In the records below, count each line where the word "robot" appears, and reply with that number only.

╭─ Extracted material

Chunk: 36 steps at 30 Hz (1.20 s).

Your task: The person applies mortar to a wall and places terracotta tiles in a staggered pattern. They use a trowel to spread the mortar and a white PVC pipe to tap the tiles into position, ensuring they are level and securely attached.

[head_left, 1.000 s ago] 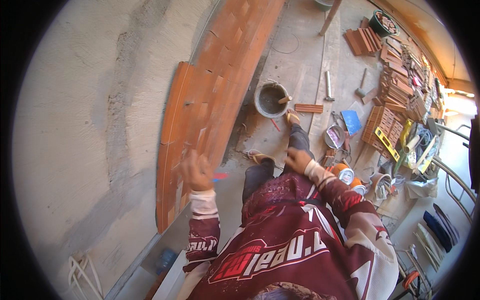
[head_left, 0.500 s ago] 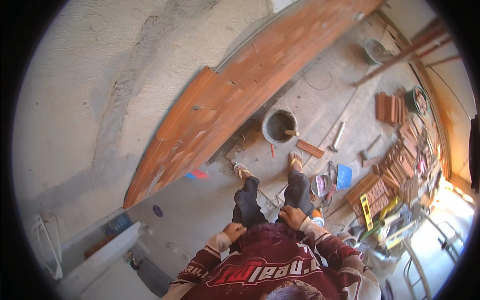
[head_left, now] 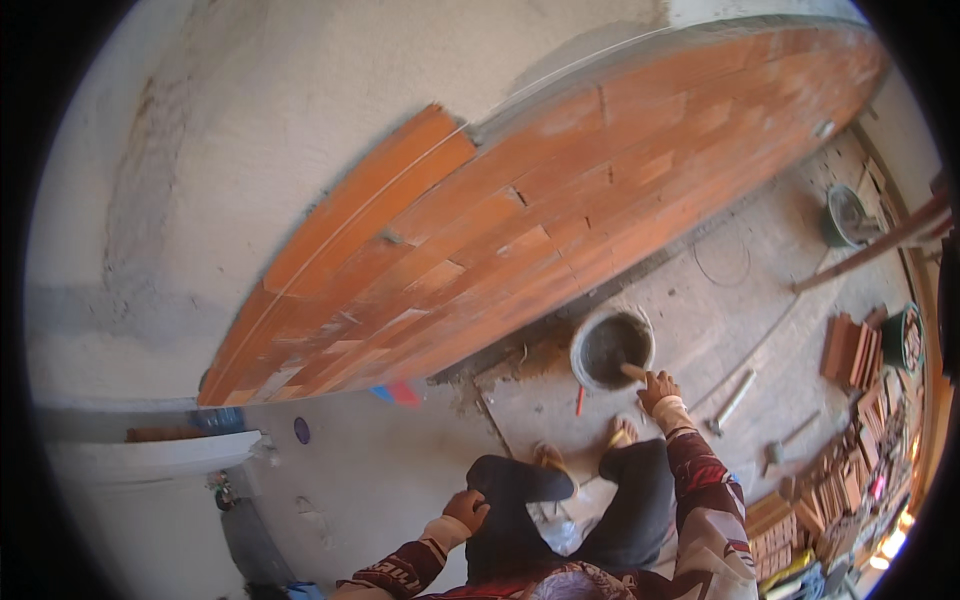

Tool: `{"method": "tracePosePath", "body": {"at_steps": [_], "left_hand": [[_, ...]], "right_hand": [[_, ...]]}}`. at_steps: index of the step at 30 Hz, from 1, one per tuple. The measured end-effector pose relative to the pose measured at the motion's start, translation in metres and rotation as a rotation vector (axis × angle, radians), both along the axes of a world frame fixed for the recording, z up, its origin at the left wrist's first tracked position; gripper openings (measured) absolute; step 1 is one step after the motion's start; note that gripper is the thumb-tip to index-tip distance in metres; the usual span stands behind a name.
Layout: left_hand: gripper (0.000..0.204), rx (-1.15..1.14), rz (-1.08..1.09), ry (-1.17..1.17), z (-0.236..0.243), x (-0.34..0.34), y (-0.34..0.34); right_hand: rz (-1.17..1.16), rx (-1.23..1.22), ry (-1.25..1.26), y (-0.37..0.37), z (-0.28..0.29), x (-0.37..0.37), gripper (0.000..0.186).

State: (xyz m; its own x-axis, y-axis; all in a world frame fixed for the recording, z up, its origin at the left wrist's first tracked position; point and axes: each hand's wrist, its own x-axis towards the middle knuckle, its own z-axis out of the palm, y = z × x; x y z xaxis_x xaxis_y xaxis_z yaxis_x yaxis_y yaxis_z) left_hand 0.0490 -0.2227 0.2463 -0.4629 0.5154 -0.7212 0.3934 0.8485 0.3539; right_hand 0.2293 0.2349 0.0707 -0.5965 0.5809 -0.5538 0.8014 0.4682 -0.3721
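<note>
My right hand point(head_left: 659, 388) reaches forward, its fingers closed around the end of a wooden handle point(head_left: 633, 371). That handle sticks out of a round bucket point(head_left: 577, 352) of wet grey mortar; the tool's head is hidden in it. My left hand point(head_left: 467, 509) rests by my left knee, fingers curled against the dark trouser leg point(head_left: 500, 540). Beyond the bucket stands a wall of orange hollow bricks point(head_left: 520, 215). Its top course point(head_left: 400, 185) ends in a step, and a thin string runs along it.
A hammer point(head_left: 731, 402) and a second long-handled tool point(head_left: 775, 456) lie on the concrete floor to the right, near stacked bricks point(head_left: 835, 470). Green buckets point(head_left: 903, 338) and a slanting pole point(head_left: 870, 250) stand farther right. A white basin point(head_left: 160, 458) is at far left.
I have lowered myself, knees bent. My right hand has left my thigh and moved forward to the handle at the bucket. The left hand remains by the left leg.
</note>
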Motion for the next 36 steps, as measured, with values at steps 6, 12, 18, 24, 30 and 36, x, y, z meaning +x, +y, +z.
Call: {"method": "tracePosePath", "body": {"at_steps": [6, 12, 18, 24, 30, 36], "left_hand": [[0.068, 0.094, -0.041, 0.352, -0.13, -0.046, 0.021], [0.072, 0.151, 0.085, 0.56, -0.198, -0.064, 0.063], [0.071, 0.184, 0.151, 0.733, -0.239, -0.074, 0.08], [0.069, 0.171, 0.168, 0.649, -0.226, -0.078, 0.083], [0.069, 0.17, 0.192, 0.654, -0.243, -0.087, 0.082], [0.065, 0.196, 0.195, 0.623, -0.249, -0.094, 0.097]], "right_hand": [[0.413, 0.099, -0.128, 0.029, -0.103, -0.046, 0.055], [0.916, -0.149, -0.565, 0.047, -0.102, -0.084, 0.05], [0.888, -0.132, -0.584, 0.059, -0.144, -0.093, 0.076], [1.014, 0.045, -0.565, 0.032, -0.091, -0.105, 0.06], [0.805, 0.222, -0.492, 0.038, -0.048, -0.094, 0.056], [0.67, 0.178, -0.42, 0.036, -0.048, -0.069, 0.057]]}}
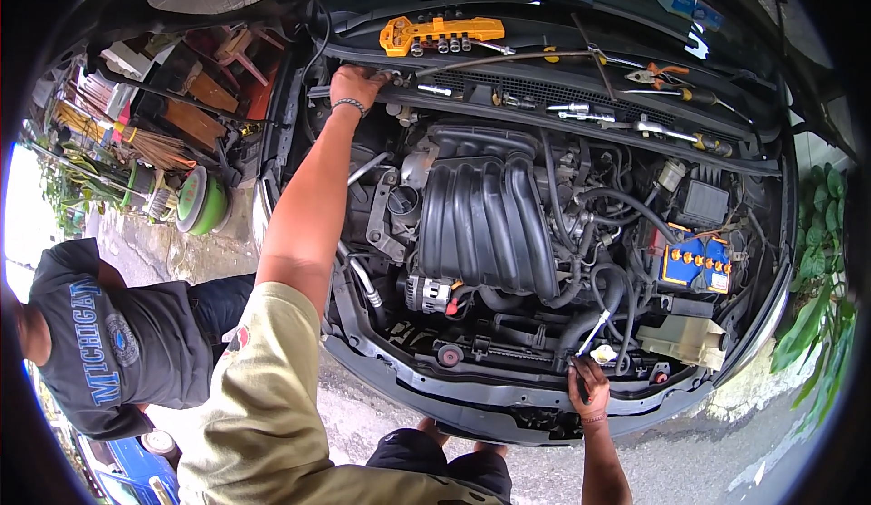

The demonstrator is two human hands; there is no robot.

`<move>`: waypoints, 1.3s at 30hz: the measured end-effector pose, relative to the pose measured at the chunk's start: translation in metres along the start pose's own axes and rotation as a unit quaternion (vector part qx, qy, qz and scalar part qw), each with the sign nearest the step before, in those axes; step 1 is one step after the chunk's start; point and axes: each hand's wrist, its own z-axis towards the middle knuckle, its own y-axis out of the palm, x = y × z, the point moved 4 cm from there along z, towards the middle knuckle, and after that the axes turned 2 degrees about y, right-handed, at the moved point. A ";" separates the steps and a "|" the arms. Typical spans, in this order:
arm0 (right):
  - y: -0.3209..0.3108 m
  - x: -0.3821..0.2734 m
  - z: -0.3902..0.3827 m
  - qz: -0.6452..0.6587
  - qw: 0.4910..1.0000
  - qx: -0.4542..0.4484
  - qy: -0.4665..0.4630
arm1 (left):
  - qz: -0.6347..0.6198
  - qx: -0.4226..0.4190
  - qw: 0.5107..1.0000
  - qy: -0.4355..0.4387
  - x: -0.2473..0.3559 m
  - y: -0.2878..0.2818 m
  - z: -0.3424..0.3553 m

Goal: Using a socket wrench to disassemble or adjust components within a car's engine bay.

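My left arm reaches across the engine bay, and my left hand (357, 86) rests at the far left of the black cowl panel (472, 97). Its fingers are bunched beside small metal parts (399, 78); what they pinch, if anything, is hidden. Near the front edge of the bay, my right hand (590, 389) is closed around the lower end of a slim silver ratchet-like tool (594, 331), which slants up and right over a black hose (581, 328). A white-yellow cap (602, 353) lies just right of the fingers. The black ribbed engine cover (490, 224) sits between my hands.
An orange socket holder (442, 35) lies below the windshield. Along the cowl are sockets, a ratchet (667, 131), pliers (655, 75) and a screwdriver (694, 96). The battery (694, 263) is at right, near a pale reservoir (685, 340). Another person (118, 342) stands at left.
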 end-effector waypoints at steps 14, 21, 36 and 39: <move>-0.022 -0.075 -0.026 0.145 0.980 -0.065 -0.117 | -0.620 -0.385 0.678 -0.088 0.233 -0.019 -0.510; -0.037 -0.199 -0.069 0.256 0.943 -0.172 -0.124 | -0.799 -0.282 0.480 -0.227 0.199 -0.091 -0.543; -0.012 -0.308 0.131 0.089 0.963 -0.223 -0.122 | -0.762 -0.118 0.527 -0.356 0.007 -0.133 -0.516; 0.009 -0.308 0.259 0.074 0.987 -0.138 -0.027 | -0.736 -0.141 0.549 -0.370 -0.053 -0.146 -0.507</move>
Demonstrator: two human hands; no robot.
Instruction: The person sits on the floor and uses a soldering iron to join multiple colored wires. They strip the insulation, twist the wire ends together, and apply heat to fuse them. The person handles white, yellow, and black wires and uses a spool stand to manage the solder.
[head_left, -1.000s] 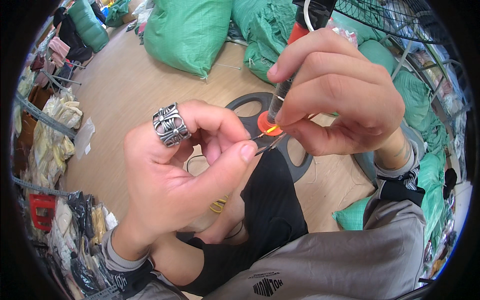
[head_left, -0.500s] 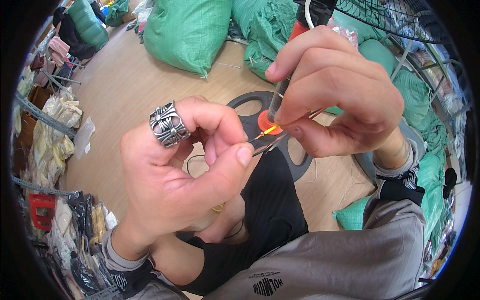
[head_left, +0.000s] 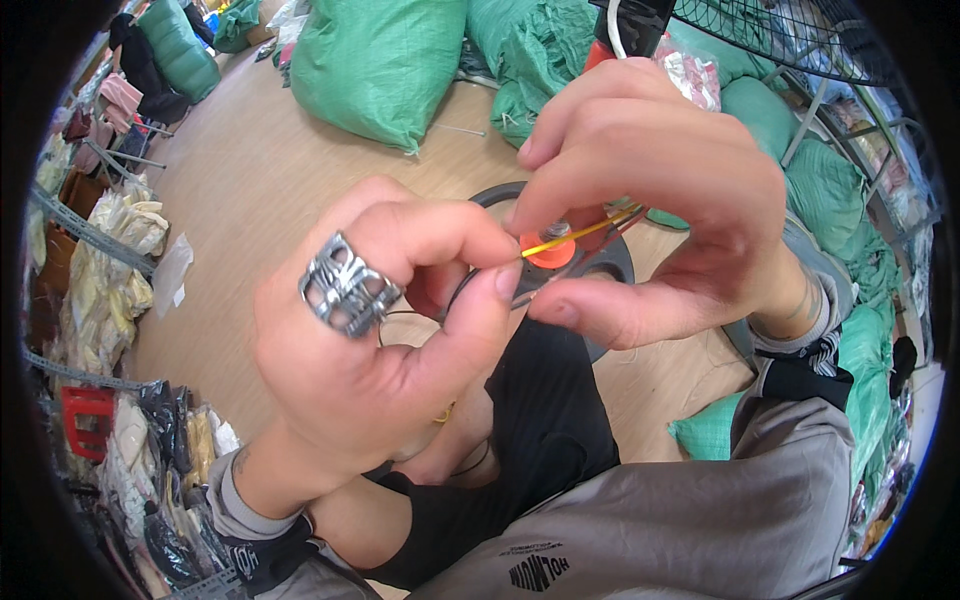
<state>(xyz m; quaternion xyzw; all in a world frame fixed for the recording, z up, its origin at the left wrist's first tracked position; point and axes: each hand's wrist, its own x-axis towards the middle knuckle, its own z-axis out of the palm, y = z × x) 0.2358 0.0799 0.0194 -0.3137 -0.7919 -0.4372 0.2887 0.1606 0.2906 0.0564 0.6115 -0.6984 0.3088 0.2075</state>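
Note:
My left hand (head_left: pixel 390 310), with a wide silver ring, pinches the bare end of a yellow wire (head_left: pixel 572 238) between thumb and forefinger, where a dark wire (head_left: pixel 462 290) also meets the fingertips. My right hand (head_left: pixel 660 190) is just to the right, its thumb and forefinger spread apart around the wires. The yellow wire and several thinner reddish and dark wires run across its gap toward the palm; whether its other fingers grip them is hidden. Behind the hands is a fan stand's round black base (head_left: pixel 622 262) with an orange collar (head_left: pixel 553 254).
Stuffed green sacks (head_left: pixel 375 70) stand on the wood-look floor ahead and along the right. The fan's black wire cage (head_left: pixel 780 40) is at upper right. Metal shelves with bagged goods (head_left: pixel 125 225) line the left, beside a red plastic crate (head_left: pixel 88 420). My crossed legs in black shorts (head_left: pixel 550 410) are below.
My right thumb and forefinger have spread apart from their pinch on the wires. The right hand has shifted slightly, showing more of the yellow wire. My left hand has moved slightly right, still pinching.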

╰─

**Solution to this task**
2